### What to work on
For the material that follows, return exactly the lines from the one with "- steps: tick" through the one with "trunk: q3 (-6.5", both ends included.

### Data block
● ● ● ●

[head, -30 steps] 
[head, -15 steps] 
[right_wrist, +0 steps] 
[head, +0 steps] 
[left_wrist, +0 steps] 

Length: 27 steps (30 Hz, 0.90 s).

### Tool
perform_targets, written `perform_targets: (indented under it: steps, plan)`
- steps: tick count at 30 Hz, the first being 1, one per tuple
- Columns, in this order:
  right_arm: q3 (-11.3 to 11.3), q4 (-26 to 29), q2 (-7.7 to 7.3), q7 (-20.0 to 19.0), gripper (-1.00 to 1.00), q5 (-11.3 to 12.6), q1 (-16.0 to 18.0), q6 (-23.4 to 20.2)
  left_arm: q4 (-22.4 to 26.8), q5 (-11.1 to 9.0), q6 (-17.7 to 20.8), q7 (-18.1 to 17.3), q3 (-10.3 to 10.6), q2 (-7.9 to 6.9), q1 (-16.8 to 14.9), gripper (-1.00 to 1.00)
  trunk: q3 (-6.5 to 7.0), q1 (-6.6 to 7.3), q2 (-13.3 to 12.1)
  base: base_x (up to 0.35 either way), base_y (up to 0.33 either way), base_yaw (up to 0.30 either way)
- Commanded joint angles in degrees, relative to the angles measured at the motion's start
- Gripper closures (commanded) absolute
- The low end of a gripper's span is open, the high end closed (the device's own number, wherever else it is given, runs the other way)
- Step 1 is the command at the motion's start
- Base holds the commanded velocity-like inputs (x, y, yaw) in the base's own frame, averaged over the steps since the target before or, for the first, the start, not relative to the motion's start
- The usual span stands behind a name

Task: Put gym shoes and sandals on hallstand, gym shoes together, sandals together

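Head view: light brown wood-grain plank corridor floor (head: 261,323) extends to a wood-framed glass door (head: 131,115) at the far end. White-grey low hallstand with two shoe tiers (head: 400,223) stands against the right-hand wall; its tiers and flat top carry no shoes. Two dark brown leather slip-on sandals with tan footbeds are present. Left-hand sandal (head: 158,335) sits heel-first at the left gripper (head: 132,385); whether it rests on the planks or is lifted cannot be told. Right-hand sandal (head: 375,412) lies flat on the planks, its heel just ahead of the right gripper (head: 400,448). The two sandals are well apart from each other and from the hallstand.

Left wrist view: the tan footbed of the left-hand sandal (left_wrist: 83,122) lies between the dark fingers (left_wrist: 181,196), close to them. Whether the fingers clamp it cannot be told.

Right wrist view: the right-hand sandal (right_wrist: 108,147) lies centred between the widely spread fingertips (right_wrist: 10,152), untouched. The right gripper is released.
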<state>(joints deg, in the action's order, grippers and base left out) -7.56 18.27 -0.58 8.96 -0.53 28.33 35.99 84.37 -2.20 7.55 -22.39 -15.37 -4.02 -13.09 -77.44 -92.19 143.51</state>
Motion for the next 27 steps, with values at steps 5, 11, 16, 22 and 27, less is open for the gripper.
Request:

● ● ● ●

### Output
- steps: tick count at 30 Hz, the first being 1, one per tuple
- Columns, in this order:
  right_arm: q3 (-11.3 to 11.3), q4 (-26 to 29), q2 (-7.7 to 7.3), q7 (-20.0 to 19.0), gripper (-1.00 to 1.00), q5 (-11.3 to 12.6), q1 (-16.0 to 18.0), q6 (-23.4 to 20.2)
  left_arm: q4 (-22.4 to 26.8), q5 (-11.1 to 9.0), q6 (-17.7 to 20.8), q7 (-18.1 to 17.3), q3 (-10.3 to 10.6), q2 (-7.9 to 6.9), q1 (-16.8 to 14.9), gripper (-1.00 to 1.00)
  trunk: q3 (-6.5 to 7.0), q1 (-6.6 to 7.3), q2 (-13.3 to 12.1)

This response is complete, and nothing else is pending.